He must cease _en gentilhomme_, as he has heretofore continued. To have Azrael catch him by the leg, like a scampering spider, is not agreeable to his ideas of etiquette. At any age, after any fashion, it is only the hero who dies; the rest of us are killed off. He resembles Cartright's "virtuous young gentlewoman":

"Others are dragged away, or must be driven; She only saw her time, and stepped to Heaven."

We act out to its close our parable of the great babe, who has clutched his little treasure long and guardedly, unwilling to share it, and from whom, for discipline's sake, it must needs be taken. But the martyr-mind, in conscious disposal, is like the young Perseus, bargaining with Pallas Athene for a brief existence and glory. The soul meets its final opportunity, as at a masked ball; if it cannot stand and salute, to what end were its fair faculties given? Or, we are all pedestrians in a city, hurrying towards our own firesides, eager, preoccupied, mundane. Perhaps at the turn of a steep street, there is the beauty of sunset, "brightsome Apollo in his richest pomp," the galleons of cloud-land in full sail, every scarlet pennon flying. One or two pause, as if from a sharp call or reminder, and beholding such a revelation, forget the walk and the goal, and are rapt into infinitude. _Immortalitas adest!_ Now, most of us crawl home to decease respectably of "a surfeit of lampreys." We keep the names, however, of those who seem to make their exit to the sound of spiritual trumpets, and who fling our to-morrow's innocent gauds away, to clothe themselves with inexhaustible felicity.

1887.

A BITTER COMPLAINT OF THE UNGENTLE READER

AN editor, a person of authority and supposed discretion, requested a friend of mine, the other day, to write an essay with this weird title: "How to Read a Book of Poems so as to Get the Most Good out of It." My friend, "more than usual calm," politely excused himself, suffering the while from suppressed oratory. He felt that the diabolic suggestion, made in all

"Conscience and tendre herte,"

amounted to a horrible implied doubt concerning the lucidity of himself and other minor bards, publishing to-day and to-morrow. They have become difficult to read, only because a too educational world of readers is determined to find them so. Now, eating is to eat, with variations in haste, order, quantity, quality, and nocturnal visions: with results, in short; but eating is to eat. Even thus, as it would appear to a plain mind, reading is to read. Can it be that any two or two thousand can wish to be preached at, in order that they may masticate a page correctly, in squads? that they may never forget, like Mr. Gladstone's progeny, to apportion thirty-two bites to every stanza, with the blessing before, and the grace after? No full-grown citizen is under compulsion to read; if he do so at all, let him do it individually, by instinct and favor, for wantonness, for private adventure's sake: and incidental profit be hanged, drawn and quartered! To enter a library honorably, is not to go clam-digging after useful information, nor even after emotions. The income to be secured from any book stands in exact disproportion to the purpose, as it were, of forcing the testator's hand: a moral very finely pointed in _The Taming of the Shrew_, and again in _Aurora Leigh_. To read well is to make an impalpable snatch at whatever item takes your eye, and run. The schoolmaster has a contradictory theory. He would have us in a chronic agony of inquisitiveness, and with minds gluttonously receptive, not of the little we need (which it is the ideal end and aim of a university education, according to Newman, to perceive and to assimilate) but of the much not meant for us. Wherefore to the schoolmaster there may be chanted softly in chorus: _Ah, mon père, ce que vous dites là est du dernier bourgeois_. The Muse is dying nowadays of over-interpretation. Too many shepherd swains are trying to Get the Most Good out of her. When Caius Scriblerius prints his lyric about the light of Amatoria's eyes, which disperses his melancholy moods, the average public, at least in Boston, cares nothing for it, until somebody in lack of employment discovers that as Saint Patrick's snakes were heathen rites, and as Beatrice Portinari was a system of philosophy, so Amatoria's eyes personify the sun-myth. And Caius shoots into his eleventh edition.

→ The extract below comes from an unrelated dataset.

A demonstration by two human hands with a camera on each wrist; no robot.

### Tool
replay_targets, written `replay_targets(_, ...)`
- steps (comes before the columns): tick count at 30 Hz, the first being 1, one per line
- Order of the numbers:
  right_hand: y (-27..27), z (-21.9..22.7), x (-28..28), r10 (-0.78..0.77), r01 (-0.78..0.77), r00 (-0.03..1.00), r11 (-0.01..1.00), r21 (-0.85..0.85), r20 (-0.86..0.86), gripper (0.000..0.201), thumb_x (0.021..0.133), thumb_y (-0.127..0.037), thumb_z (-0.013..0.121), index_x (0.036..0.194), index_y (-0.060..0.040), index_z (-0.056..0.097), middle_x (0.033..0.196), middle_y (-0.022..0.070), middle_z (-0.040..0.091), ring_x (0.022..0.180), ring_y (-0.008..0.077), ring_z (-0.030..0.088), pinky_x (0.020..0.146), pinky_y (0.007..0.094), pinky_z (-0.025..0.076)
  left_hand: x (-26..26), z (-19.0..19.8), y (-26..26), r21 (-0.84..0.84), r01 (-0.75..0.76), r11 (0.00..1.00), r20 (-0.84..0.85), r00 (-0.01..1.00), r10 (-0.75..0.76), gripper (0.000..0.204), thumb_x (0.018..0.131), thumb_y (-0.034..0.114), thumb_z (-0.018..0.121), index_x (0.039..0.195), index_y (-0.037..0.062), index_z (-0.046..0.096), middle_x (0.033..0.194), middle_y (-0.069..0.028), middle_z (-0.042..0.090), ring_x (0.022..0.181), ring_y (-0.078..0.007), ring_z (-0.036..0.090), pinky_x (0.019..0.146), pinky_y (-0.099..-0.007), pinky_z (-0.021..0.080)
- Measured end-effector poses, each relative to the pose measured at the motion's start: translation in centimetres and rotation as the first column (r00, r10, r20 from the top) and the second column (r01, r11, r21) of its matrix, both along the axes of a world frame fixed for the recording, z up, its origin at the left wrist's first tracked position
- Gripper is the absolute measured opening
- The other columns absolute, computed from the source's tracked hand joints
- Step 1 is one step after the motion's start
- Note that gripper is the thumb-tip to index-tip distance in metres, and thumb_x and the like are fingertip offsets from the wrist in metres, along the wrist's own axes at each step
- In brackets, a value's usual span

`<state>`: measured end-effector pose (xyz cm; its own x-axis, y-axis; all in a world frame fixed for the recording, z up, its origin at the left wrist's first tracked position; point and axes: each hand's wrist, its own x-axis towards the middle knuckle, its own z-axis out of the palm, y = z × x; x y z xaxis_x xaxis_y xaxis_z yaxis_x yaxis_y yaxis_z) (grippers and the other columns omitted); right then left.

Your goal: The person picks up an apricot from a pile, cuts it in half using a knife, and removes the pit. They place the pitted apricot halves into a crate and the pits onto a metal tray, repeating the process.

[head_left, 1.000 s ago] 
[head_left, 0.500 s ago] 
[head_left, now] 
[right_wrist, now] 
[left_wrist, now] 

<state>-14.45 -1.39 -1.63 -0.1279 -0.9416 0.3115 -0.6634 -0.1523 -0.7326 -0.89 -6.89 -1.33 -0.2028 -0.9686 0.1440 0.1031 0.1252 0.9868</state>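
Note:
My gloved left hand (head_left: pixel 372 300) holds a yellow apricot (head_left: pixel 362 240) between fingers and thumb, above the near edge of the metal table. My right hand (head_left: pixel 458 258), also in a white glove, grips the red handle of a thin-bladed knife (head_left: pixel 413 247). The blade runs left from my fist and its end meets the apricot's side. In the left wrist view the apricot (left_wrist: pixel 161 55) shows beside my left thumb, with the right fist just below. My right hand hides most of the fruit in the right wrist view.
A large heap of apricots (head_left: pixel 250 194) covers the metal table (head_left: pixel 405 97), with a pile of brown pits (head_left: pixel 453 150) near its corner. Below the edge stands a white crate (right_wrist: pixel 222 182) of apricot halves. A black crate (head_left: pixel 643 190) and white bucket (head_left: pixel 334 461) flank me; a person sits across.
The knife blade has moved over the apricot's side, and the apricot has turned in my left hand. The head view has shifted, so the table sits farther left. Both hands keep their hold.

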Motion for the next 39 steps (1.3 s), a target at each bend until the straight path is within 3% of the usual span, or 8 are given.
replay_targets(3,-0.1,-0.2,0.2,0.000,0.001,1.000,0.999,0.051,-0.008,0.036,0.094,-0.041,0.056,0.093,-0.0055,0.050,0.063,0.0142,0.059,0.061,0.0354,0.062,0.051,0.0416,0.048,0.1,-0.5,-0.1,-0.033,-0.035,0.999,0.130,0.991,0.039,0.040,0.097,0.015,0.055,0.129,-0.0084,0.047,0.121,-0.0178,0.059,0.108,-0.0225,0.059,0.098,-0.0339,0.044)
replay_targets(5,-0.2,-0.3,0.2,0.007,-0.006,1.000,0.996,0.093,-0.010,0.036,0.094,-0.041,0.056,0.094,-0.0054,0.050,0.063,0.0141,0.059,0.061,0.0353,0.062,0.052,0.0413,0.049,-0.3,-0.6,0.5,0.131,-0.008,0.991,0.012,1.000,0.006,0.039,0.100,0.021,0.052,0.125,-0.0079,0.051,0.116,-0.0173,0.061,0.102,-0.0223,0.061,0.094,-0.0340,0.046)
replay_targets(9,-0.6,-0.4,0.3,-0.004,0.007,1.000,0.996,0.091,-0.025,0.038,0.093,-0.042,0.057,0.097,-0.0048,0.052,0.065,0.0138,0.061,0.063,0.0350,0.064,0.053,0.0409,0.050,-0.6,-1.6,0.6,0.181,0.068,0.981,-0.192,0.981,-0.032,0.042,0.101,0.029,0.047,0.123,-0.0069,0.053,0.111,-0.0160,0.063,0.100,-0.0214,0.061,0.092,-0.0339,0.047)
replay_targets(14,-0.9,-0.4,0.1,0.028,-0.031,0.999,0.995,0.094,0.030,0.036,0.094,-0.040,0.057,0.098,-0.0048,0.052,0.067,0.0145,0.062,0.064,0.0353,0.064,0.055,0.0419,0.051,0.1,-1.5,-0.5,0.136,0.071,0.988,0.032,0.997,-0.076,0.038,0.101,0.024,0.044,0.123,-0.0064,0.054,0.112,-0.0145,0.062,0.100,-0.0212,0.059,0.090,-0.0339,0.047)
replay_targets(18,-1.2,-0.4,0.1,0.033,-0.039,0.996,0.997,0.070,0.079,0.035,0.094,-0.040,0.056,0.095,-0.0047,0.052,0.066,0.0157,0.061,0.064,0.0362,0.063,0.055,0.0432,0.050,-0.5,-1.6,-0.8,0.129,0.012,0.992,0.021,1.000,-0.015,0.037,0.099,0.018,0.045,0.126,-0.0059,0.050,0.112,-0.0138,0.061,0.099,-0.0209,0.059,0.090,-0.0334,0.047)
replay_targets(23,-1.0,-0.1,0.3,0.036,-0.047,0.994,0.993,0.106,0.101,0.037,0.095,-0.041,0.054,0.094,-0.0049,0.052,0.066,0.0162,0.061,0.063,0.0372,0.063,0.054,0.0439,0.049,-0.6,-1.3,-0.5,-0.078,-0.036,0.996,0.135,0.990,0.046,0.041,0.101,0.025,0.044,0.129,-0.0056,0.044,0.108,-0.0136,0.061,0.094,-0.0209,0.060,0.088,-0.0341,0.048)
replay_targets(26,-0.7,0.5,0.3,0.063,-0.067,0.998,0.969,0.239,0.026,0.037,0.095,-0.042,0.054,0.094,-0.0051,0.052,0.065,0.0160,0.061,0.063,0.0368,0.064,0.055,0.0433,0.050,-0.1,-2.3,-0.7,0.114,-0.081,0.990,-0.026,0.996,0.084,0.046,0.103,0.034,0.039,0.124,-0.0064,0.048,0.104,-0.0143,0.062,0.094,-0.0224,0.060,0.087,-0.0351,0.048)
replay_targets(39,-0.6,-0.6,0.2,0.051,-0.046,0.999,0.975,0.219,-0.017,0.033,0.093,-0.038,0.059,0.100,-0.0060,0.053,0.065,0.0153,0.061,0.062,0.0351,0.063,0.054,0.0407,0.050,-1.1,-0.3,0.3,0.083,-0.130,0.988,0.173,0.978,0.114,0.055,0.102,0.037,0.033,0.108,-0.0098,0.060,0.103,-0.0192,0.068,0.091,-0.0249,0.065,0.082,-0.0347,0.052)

Mr. Browning, perhaps, will continue to bear this sort of enlargement and interfusion; indeed, nothing proves his calibre quite so happily as the fact that his capacious phantasmal figure, swollen with the gas of much comment and expounding, has a fair and manly look, and can still carry off, as we say, its deplorable circumference. But at the present hour, there is nothing strange in imagining less opaque subjects being hauled in for their share of dissection before Browning societies. Picture, for instance, a conclave sitting from four to six over the sensations of Mrs. Boffkin,

"Waiting for the Sleary babies to develop Sleary's fits."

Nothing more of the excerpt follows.